▶ [Exercise prompt]:
Repeat the lines of the data exactly, from the first one through the one that contains "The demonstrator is".

▶ [Data extract]:
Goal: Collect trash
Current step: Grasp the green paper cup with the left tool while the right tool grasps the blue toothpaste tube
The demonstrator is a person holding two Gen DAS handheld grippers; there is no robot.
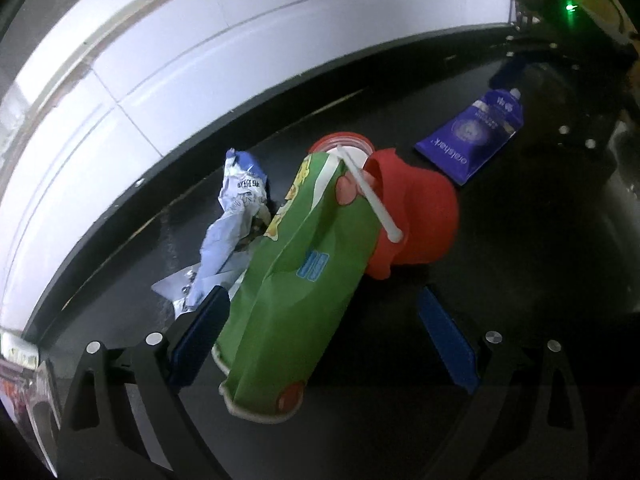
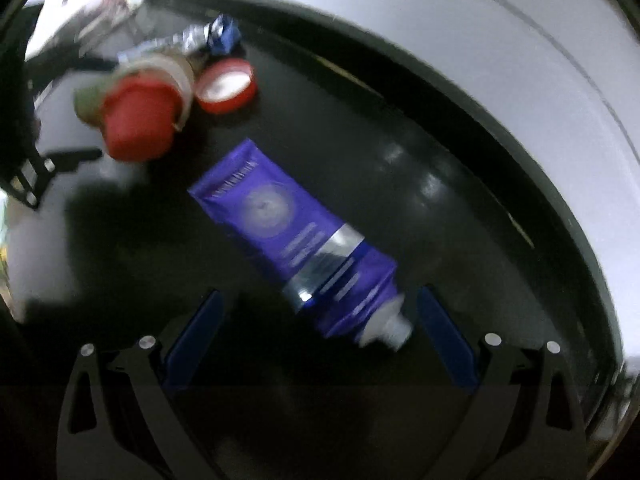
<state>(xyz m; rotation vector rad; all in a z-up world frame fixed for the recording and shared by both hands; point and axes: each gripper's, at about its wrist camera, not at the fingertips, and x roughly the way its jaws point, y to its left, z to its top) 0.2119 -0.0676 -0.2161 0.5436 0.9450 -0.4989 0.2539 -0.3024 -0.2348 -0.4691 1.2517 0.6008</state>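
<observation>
A crushed green paper cup (image 1: 296, 280) with a white straw (image 1: 376, 204) lies between the fingers of my left gripper (image 1: 320, 336), which is open. Its left pad (image 1: 200, 328) is next to the cup and the right pad stands apart from it. A red cup (image 1: 416, 216) lies on its side behind the green one, with a red lid (image 1: 342, 142) and a crumpled blue-white wrapper (image 1: 236, 216) nearby. My right gripper (image 2: 320, 336) is open around the cap end of a purple tube (image 2: 296, 232), blurred, which also shows in the left wrist view as the tube (image 1: 472, 136).
Everything lies on a black tabletop (image 1: 520, 260) whose far edge runs along a white surface (image 1: 160, 60). The right wrist view shows the red cup (image 2: 136, 120), the lid (image 2: 226, 86) and the wrapper (image 2: 204, 36) at upper left.
</observation>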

▶ [Response to this exercise]:
Goal: Collect trash
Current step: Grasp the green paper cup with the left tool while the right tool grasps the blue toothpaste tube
The demonstrator is a person holding two Gen DAS handheld grippers; there is no robot.

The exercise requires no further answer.